● **Task objective**
Give again the lines of the data from its first line through the line with "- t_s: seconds". Change nothing.
_ _ _ _ _ _ _
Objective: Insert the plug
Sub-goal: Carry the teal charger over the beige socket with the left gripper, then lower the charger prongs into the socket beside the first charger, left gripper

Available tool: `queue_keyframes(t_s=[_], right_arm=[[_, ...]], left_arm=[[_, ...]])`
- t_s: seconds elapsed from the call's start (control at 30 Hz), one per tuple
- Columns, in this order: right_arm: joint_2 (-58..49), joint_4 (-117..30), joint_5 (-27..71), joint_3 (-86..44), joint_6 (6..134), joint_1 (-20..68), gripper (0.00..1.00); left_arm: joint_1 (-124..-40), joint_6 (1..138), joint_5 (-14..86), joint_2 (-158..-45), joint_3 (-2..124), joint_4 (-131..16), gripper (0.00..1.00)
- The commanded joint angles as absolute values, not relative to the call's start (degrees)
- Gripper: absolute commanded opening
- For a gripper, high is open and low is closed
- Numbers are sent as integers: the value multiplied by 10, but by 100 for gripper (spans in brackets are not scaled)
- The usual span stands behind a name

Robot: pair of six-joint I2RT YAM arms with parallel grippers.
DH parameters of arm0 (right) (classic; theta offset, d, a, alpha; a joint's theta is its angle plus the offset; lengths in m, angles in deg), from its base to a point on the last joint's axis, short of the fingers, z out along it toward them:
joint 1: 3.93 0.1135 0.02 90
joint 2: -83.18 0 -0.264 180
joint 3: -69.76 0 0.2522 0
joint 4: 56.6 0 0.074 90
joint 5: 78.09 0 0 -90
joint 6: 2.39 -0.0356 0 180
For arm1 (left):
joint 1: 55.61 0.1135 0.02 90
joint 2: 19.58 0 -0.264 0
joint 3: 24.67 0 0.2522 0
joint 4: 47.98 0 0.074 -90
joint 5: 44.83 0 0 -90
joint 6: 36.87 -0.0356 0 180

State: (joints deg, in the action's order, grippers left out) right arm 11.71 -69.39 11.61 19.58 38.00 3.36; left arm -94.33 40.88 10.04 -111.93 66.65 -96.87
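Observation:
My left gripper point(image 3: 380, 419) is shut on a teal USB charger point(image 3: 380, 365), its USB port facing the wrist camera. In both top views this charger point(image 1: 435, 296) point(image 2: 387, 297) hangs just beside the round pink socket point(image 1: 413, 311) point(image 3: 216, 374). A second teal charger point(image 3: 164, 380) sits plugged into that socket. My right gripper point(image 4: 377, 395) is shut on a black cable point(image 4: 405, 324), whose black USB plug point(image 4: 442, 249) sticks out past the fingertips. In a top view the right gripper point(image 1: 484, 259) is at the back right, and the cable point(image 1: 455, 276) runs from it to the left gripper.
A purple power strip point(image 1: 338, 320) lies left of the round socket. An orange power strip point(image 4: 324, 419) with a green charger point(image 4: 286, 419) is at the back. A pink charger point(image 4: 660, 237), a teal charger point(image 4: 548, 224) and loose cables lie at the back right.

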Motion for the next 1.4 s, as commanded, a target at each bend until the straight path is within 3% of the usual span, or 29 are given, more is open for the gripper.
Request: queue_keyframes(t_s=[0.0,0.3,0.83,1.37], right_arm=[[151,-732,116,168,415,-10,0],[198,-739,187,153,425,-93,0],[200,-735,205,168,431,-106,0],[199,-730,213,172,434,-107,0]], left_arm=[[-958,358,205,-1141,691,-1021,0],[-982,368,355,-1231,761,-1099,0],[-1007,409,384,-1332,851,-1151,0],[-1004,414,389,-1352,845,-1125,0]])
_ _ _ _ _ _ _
● **Completed task**
Objective: Insert the plug
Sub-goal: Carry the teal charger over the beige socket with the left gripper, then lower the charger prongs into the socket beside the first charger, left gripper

Available tool: `queue_keyframes(t_s=[_], right_arm=[[_, ...]], left_arm=[[_, ...]])`
- t_s: seconds elapsed from the call's start (control at 30 Hz), one per tuple

No further work remains on the exercise.